PROBLEM DETAILS
Nothing outside the range is wanted. Repeat exactly the lines below from the one with "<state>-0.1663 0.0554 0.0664" through the one with "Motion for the".

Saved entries
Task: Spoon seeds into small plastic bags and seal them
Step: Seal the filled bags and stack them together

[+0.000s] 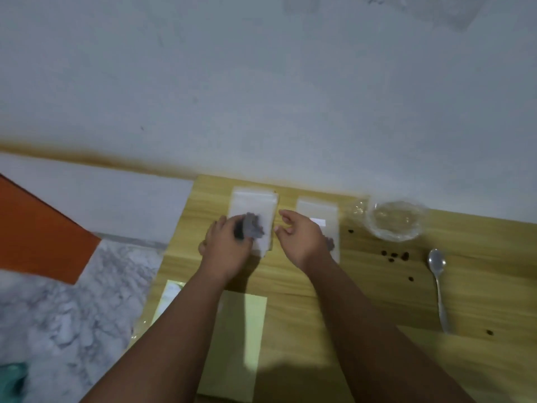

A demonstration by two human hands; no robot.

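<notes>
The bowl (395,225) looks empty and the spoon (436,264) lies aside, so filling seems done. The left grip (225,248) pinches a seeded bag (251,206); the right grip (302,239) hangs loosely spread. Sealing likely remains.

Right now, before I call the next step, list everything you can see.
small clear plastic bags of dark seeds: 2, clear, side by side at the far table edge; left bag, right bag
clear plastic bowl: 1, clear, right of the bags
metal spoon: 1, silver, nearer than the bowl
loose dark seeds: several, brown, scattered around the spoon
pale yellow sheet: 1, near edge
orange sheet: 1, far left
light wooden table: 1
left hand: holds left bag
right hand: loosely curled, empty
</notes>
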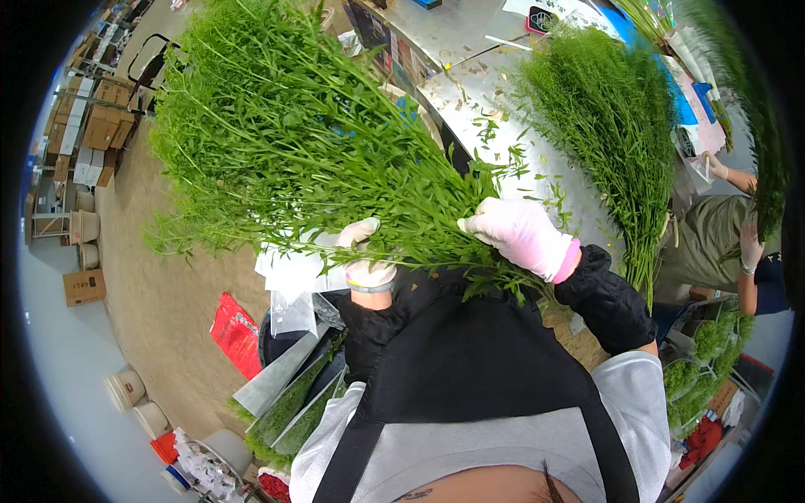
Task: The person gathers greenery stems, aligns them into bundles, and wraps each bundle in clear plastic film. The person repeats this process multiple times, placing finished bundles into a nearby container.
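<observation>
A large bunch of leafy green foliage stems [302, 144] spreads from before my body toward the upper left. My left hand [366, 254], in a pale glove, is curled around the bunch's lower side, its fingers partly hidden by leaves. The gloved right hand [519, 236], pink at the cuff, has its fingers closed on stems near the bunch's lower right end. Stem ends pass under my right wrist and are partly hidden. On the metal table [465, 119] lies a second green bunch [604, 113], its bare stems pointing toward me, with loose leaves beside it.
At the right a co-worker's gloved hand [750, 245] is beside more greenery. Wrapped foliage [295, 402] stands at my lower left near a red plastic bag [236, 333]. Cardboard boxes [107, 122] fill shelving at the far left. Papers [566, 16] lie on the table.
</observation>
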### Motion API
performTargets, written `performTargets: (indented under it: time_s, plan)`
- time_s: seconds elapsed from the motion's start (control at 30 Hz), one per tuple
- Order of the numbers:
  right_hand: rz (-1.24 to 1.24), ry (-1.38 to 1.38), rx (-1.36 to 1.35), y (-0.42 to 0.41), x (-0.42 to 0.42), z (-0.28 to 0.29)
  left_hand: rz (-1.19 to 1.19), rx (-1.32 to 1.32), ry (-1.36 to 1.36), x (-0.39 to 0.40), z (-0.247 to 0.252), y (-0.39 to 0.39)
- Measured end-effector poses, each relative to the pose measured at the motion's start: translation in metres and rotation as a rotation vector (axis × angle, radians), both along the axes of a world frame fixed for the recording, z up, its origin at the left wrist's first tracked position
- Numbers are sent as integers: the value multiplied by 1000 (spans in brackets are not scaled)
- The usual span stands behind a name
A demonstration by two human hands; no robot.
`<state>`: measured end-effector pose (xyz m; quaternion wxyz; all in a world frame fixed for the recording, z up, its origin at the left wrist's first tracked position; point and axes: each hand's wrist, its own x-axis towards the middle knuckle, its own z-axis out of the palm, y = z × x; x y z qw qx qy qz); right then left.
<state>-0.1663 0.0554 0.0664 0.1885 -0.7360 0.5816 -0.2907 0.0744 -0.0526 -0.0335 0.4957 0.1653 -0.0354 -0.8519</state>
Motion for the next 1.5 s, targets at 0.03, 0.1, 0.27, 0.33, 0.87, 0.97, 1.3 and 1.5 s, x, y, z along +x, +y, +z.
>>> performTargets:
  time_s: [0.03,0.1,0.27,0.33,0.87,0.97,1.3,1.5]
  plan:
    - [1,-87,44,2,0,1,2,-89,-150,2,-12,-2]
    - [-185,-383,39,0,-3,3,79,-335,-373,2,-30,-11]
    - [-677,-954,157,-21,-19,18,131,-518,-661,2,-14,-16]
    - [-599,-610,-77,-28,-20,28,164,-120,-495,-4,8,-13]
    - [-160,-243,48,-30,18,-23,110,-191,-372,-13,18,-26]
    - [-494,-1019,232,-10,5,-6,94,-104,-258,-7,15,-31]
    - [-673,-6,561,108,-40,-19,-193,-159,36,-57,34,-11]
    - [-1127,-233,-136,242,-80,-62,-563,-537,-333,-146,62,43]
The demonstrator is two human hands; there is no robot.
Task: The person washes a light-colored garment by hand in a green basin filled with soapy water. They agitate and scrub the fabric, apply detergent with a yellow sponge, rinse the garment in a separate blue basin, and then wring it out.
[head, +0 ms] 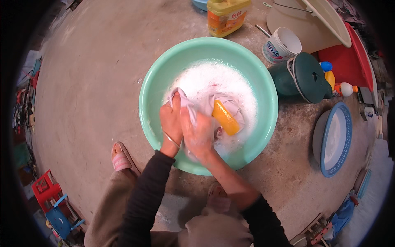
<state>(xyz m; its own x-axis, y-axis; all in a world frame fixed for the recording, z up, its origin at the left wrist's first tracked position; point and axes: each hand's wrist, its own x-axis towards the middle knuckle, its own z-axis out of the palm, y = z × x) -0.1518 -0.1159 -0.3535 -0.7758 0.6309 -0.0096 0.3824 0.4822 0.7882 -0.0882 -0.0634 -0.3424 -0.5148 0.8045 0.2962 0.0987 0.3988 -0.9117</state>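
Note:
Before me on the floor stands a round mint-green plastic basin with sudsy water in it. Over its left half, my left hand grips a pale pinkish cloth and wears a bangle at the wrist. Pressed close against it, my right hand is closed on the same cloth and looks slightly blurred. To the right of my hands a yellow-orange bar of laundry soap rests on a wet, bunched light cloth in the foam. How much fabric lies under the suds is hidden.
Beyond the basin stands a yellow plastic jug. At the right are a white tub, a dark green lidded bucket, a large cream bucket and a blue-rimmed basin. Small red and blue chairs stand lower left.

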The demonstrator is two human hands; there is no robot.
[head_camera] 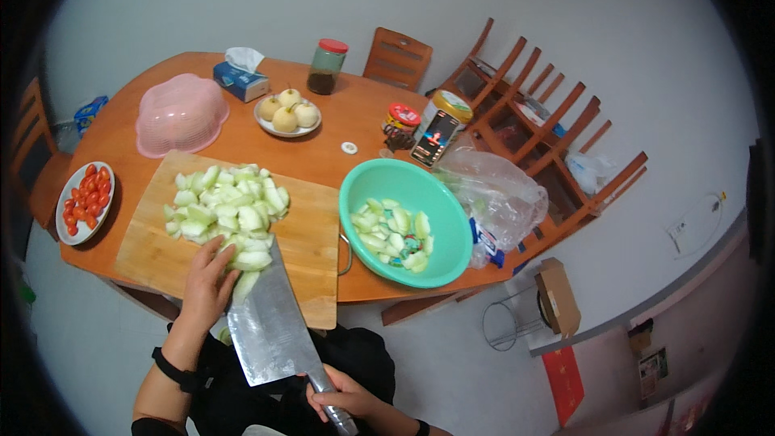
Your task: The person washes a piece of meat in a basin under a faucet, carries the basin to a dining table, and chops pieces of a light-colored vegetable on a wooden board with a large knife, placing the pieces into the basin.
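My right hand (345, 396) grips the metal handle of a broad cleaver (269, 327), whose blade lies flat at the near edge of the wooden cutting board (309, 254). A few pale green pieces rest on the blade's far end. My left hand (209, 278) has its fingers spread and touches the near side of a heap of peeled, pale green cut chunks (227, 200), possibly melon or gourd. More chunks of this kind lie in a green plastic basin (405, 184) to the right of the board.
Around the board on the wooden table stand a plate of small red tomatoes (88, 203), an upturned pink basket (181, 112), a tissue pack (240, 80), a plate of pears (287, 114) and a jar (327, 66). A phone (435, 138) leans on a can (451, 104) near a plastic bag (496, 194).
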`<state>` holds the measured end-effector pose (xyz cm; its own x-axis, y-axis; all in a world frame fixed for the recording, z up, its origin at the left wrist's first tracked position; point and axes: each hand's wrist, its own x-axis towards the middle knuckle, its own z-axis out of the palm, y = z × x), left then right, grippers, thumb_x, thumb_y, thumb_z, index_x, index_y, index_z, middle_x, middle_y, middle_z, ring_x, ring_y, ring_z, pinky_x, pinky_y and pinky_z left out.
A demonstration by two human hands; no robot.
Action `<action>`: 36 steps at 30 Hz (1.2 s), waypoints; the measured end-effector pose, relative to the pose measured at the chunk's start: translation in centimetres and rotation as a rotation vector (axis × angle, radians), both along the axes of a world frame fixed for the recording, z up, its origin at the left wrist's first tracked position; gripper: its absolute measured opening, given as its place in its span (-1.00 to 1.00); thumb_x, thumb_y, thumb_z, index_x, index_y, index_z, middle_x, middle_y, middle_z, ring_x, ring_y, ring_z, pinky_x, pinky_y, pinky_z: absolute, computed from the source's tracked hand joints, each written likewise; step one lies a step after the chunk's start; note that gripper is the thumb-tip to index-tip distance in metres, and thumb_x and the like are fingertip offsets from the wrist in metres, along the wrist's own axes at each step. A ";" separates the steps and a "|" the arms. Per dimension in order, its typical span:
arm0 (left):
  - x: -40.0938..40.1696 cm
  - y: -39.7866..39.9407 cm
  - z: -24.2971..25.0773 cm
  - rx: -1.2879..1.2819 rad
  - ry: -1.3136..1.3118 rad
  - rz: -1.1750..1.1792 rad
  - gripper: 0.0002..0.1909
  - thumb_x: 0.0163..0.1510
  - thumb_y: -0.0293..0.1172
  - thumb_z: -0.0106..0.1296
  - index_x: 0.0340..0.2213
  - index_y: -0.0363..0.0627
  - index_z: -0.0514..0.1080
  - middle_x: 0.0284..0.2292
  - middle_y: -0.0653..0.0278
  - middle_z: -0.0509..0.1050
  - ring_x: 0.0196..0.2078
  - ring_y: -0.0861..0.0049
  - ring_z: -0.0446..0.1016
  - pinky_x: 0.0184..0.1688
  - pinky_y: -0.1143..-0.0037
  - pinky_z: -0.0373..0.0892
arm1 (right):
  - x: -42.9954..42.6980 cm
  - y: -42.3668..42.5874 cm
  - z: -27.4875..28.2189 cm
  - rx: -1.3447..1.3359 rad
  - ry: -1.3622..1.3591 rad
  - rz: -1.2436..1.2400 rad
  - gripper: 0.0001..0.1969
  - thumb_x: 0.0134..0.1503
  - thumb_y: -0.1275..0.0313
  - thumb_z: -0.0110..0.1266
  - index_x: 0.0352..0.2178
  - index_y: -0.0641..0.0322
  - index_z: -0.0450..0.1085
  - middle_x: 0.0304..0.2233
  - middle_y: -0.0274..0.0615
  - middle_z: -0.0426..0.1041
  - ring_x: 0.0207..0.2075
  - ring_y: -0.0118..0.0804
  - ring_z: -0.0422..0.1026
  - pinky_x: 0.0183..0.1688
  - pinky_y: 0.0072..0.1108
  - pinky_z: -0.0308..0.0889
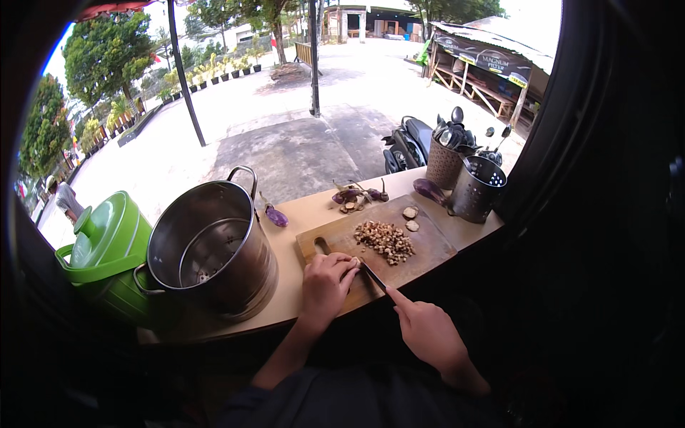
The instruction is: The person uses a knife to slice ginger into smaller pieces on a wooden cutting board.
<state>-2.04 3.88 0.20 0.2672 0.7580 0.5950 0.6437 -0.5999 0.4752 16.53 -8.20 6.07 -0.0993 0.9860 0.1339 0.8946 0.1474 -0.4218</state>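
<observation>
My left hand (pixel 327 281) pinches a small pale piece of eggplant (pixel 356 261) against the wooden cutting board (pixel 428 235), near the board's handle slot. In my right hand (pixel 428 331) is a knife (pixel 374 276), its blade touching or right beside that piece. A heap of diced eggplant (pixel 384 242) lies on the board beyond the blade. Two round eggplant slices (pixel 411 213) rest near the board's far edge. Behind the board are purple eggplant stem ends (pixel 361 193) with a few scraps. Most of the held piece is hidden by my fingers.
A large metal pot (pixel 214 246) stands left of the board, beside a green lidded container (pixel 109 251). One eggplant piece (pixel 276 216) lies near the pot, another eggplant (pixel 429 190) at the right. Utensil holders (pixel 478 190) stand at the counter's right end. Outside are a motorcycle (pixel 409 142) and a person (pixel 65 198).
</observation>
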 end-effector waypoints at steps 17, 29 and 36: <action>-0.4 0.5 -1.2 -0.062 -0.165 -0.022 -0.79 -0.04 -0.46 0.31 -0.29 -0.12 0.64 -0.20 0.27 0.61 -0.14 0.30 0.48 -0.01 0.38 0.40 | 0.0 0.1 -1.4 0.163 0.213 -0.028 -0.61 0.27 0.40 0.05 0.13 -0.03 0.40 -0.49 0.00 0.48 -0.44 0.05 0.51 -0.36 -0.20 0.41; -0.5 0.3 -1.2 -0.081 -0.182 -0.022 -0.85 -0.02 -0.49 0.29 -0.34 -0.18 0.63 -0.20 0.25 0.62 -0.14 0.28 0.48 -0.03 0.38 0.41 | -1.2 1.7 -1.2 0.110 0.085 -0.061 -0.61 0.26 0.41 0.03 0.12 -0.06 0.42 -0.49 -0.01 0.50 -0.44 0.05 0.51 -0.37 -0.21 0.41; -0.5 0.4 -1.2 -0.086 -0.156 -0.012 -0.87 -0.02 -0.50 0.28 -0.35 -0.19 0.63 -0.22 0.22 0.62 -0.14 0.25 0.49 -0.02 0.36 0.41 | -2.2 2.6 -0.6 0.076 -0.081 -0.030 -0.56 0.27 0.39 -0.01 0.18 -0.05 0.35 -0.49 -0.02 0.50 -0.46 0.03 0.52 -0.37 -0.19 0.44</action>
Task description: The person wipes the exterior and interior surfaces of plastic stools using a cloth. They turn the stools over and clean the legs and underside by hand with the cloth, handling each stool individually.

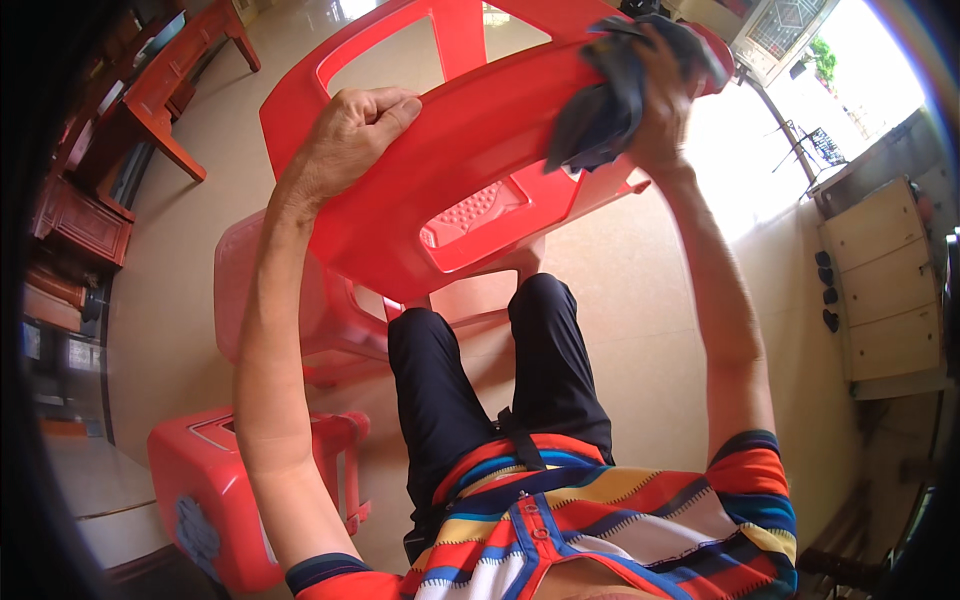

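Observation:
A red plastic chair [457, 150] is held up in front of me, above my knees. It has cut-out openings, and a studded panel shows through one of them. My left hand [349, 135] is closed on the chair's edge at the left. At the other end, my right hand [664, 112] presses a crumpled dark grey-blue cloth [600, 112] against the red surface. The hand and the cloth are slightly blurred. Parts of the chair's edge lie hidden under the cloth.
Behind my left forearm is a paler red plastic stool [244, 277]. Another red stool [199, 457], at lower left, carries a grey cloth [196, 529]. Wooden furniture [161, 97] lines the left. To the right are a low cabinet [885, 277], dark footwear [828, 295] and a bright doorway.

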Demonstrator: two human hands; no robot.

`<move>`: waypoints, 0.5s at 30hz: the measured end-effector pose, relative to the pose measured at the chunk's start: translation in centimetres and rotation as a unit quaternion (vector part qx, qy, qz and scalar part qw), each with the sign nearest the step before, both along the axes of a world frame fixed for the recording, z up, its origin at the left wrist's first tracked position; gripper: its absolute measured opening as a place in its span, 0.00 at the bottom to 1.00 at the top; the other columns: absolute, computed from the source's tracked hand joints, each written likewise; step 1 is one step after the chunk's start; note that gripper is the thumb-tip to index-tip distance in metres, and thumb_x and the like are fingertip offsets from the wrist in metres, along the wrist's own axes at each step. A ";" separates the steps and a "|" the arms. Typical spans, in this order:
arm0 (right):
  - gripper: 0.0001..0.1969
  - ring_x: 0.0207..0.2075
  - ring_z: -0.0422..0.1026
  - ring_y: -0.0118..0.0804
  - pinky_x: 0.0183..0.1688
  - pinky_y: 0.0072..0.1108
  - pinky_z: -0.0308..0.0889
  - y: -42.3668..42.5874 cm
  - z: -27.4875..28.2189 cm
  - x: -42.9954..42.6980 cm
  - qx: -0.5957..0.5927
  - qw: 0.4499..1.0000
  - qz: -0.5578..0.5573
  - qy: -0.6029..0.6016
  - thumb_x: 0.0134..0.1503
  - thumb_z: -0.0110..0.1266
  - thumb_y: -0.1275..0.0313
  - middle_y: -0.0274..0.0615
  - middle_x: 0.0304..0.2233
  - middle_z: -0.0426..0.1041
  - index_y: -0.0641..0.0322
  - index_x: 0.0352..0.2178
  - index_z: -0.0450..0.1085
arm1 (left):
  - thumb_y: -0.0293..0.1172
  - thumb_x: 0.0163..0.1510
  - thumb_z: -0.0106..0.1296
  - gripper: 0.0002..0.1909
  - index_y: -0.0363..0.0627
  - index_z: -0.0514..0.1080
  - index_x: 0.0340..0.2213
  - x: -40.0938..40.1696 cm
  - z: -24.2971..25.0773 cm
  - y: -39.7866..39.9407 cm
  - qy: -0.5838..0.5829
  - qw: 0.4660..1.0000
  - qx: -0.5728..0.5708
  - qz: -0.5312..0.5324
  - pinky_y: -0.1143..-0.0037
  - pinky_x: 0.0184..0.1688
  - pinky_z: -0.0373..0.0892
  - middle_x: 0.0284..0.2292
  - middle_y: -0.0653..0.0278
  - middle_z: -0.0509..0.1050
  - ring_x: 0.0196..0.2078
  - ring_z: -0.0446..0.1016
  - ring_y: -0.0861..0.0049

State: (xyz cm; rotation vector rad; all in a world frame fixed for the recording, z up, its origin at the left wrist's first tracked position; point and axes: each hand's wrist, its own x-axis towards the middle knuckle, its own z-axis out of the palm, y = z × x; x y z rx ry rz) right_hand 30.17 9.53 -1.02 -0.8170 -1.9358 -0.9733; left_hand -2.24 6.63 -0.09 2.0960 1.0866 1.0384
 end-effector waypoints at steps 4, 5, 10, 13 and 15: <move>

RESULT
<state>-0.1663 0.0554 0.0664 0.1885 -0.7360 0.5816 -0.2907 0.0744 -0.0526 -0.0335 0.4957 0.1653 -0.0354 -0.8519</state>
Motion for the next 1.5 s, targets at 0.03, 0.1, 0.27, 0.33, 0.87, 0.97, 1.3 and 1.5 s, x, y, z along +x, +y, +z.

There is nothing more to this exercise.